• [Description of the task]:
Below is a listing to copy exactly; no image goes into the copy.

• [Stored data]:
-----

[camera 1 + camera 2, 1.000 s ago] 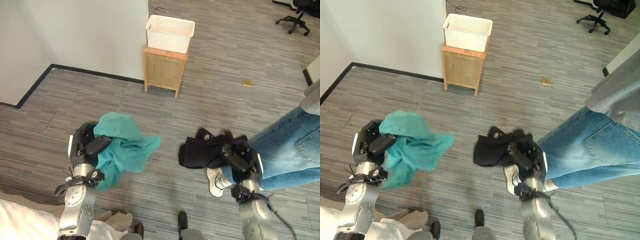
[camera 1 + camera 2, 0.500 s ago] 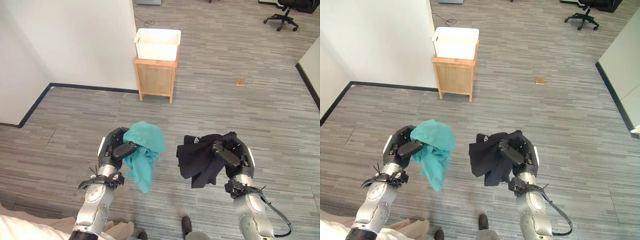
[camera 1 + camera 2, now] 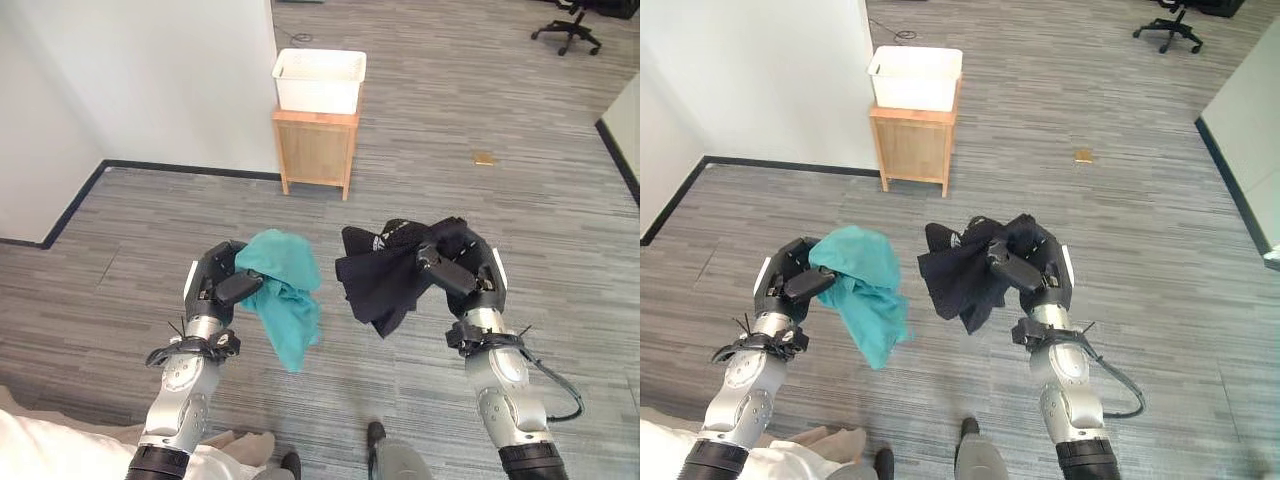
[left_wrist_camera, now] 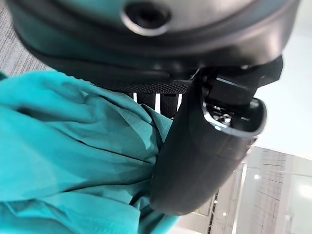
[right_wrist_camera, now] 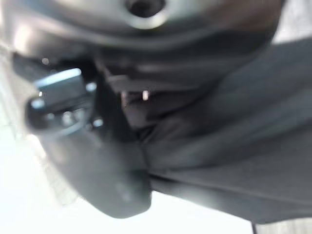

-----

• [Reply]:
[camera 1 + camera 2, 1.000 s ago] 
[camera 1 + camera 2, 0.500 s ago] 
[camera 1 + camera 2, now] 
[left_wrist_camera, now] 
[right_wrist_camera, now] 

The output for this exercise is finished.